C’est une autre Casa Verdi, quelque part dans une campagne anglaise baignée par les lumières d’automne. Un décor de rêve, un personnel souriant et affable, des pensionnaires qui malgré leurs AVC, Altzheimer, cannes, lunettes, ne se portent pas si mal. Chimérique ? Là n’est pas le sujet.
Il y a une scène de balcon, où seul un violoncelle nostalgique accompagne le regard d’un Roméo vers sa Bella figlia dell’amore retrouvée. Une scène d’église. Un mouchoir. Des billets secrets.
La maison de retraite pour musiciens comme une métaphore d’une maison d’opéra. Il faut sauver le gala donné à l’occasion de l’anniversaire de Verdi : le ténor Frank White (Michael Byrne) est à l’infirmerie, les billets ne se vendent pas, les mécènes se retirent, l’avenir de l’institution est en jeu. Comment attirer le public, l’argent ?
La cellule de crise, menée à la baguette par l’ancien chef d’orchestre Cee-dric Livingston (Michael Gambon), tenue de soie et fier de soi – All great artists need a great director – cherche l’affiche qui fera recette.
Reginald Paget (Tom Courtenay) pourrait remplacer son collègue indisponible. Passé de ténor à vieux schnock, la mélancolie dans son œil bleu, il aurait voulu, autrefois, être Tristan. Mais il refuse de chanter La Donna è mobile au gala. Il ne le sait que trop.
La solution s’impose avec l’arrivée de celle qui fut Gilda, la soprano Jean Horton (Maggie Smith) : chanter le quatuor de l’acte III de Rigoletto, avec la même distribution qui fit jadis un triomphe. Mais la diva refuse, défend son image passée, celle de ses enregistrements sur 33 tours qu’elle écoute en cachette. Il n’y a que la jalousie envers une ex-collègue, son Vissi d’arte et ses questions sournoises – how are your high notes? – pour enfin la décider à lâcher prise. La maison sera en effervescence, costumes, loges, lumières, régisseurs, et le gala un succès. Grâce à ce quatuor reconstitué qu’on ne fera qu’entendre au générique, dominé par la voix de Pavarotti bien trop reconnaissable.

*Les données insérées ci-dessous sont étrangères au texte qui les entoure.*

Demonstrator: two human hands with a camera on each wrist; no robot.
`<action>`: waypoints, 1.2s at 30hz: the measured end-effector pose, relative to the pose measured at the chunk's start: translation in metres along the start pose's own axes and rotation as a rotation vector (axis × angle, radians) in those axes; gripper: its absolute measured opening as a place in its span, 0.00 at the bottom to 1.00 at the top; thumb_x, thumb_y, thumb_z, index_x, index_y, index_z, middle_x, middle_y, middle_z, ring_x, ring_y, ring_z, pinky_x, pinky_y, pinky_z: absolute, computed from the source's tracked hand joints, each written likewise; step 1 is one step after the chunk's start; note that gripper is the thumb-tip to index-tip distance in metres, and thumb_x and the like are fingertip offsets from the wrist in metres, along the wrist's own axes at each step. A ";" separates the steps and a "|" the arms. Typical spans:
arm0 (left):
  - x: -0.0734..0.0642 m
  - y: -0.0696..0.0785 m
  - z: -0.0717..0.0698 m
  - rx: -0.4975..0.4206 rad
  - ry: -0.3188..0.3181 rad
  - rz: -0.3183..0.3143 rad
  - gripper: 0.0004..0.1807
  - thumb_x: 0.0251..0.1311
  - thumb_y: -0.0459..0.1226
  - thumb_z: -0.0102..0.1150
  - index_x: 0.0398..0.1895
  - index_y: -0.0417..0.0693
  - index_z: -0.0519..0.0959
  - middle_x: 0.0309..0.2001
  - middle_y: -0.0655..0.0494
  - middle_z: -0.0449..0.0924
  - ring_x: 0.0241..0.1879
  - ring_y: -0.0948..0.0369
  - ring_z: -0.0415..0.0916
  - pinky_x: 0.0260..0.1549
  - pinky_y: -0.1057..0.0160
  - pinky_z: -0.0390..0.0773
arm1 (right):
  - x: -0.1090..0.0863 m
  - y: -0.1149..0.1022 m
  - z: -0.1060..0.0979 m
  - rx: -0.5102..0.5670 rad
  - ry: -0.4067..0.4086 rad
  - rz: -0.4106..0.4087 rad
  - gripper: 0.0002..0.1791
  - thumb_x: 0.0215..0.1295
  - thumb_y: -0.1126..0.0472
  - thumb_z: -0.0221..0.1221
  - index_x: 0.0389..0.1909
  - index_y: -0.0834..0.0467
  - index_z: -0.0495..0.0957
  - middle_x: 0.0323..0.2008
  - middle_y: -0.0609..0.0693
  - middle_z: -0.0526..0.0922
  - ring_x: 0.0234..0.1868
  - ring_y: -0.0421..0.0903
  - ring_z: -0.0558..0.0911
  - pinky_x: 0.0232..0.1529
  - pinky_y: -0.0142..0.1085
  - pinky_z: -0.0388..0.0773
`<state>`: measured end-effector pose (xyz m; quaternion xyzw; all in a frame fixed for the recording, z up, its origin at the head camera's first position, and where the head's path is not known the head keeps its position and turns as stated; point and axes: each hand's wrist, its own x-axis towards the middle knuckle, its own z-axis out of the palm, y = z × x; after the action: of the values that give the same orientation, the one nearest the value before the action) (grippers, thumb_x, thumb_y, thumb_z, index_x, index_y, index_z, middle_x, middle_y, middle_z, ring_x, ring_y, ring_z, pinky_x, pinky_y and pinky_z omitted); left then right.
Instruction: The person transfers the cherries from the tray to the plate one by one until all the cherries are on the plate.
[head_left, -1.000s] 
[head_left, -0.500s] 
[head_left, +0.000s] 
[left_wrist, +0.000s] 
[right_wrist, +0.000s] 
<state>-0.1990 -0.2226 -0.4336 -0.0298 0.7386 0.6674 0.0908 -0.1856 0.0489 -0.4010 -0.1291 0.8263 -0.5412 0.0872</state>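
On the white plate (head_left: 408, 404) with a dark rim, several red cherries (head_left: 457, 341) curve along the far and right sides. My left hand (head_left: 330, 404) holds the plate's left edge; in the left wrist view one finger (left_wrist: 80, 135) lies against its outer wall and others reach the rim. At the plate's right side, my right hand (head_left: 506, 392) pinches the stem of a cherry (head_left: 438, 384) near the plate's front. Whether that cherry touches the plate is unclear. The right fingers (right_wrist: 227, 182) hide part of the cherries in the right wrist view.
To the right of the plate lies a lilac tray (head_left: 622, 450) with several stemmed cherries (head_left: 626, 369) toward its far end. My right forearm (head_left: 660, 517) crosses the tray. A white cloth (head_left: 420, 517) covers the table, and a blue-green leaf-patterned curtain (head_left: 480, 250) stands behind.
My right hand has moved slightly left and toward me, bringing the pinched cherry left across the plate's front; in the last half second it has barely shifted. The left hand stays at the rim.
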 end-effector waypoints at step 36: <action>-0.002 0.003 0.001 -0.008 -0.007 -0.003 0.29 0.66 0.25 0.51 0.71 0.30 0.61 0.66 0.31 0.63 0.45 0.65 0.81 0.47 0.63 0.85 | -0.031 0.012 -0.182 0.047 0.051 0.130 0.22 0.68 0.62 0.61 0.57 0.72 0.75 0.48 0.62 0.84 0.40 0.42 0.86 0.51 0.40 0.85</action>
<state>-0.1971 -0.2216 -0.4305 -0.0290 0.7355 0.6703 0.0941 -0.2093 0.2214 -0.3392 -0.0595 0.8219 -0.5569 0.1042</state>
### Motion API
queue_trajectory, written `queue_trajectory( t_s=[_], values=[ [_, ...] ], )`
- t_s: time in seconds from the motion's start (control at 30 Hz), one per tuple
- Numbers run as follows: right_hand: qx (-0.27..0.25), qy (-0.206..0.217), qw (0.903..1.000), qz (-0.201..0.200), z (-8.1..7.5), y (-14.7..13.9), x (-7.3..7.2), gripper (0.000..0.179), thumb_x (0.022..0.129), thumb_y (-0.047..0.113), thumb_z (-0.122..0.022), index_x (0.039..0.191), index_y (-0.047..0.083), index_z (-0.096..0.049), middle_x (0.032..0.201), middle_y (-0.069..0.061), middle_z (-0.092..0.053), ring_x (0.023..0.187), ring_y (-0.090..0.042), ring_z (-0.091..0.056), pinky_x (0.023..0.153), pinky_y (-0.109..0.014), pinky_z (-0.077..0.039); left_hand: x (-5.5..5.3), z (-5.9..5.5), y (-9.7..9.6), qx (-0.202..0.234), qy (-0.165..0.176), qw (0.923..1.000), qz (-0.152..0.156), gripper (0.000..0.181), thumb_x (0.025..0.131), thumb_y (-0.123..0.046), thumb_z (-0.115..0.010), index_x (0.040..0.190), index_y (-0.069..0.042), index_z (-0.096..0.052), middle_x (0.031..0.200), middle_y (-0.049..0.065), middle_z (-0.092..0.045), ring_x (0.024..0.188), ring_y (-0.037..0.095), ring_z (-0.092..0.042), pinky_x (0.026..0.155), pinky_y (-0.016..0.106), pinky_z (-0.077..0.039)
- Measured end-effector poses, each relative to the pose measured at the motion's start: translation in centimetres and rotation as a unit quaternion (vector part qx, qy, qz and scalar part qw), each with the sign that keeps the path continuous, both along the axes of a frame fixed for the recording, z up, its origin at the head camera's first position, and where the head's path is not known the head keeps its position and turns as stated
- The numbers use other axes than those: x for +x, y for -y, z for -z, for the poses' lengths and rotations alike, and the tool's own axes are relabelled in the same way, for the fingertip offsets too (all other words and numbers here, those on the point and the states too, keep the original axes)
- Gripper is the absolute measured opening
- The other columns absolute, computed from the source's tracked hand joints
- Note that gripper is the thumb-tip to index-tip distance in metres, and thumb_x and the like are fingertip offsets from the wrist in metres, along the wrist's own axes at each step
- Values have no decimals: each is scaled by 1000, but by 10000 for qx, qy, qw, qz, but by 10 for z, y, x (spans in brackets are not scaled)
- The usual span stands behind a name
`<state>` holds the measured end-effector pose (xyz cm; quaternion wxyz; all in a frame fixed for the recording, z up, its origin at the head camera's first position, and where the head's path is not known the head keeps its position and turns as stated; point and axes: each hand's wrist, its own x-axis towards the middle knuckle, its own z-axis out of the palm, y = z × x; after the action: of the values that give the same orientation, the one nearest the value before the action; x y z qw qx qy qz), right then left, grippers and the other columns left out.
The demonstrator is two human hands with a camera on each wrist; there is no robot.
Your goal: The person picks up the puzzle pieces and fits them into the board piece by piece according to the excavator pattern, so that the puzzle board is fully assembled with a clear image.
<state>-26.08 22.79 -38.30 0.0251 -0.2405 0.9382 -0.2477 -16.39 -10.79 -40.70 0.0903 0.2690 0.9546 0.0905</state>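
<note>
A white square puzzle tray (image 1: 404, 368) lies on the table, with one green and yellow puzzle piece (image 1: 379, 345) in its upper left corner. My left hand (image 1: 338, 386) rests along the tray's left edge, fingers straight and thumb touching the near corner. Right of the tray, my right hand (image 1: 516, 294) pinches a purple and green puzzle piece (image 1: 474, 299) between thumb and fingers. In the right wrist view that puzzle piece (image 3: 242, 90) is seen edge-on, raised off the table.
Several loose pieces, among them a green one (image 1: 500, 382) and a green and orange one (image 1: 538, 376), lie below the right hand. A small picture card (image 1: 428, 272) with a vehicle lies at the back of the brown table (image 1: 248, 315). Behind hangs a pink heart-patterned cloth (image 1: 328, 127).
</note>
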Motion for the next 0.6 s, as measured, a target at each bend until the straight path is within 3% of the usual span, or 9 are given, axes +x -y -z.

De clins d’œil en traits justes et tendres, Dustin Hoffman réussit une vision à la fois humoristique et émouvante du microcosme opératique, et la caricature n’est jamais grossière. Le baryton (Billy Connolly) s’appelle Bond, drague tout ce qui passe purché porti la gonnella. La soprano a eu une aventure à la Scala avec un certain Roberto di Angeles, et son mari s’est désisté du MET pour ne pas chanter avec elle (toute ressemblance…) Elle a arrêté de chanter car elle craignait de plus en plus les journalistes, les critiques ; faire toujours mieux, toujours plus. Et se retrouver vieux, sans enfant, sans famille, se défiant encore avec le nombre de rappels obtenus à Milan ou à New-York.
Qu’est-ce que l’opéra ? Quand un type est poignardé dans le dos, il ne meurt pas, il chante. Il gère, comme dit le jeune rappeur. Et parfois même, au mépris de toute vraisemblance, ça se termine bien.
Une chronique de Una Furtiva Lagrima.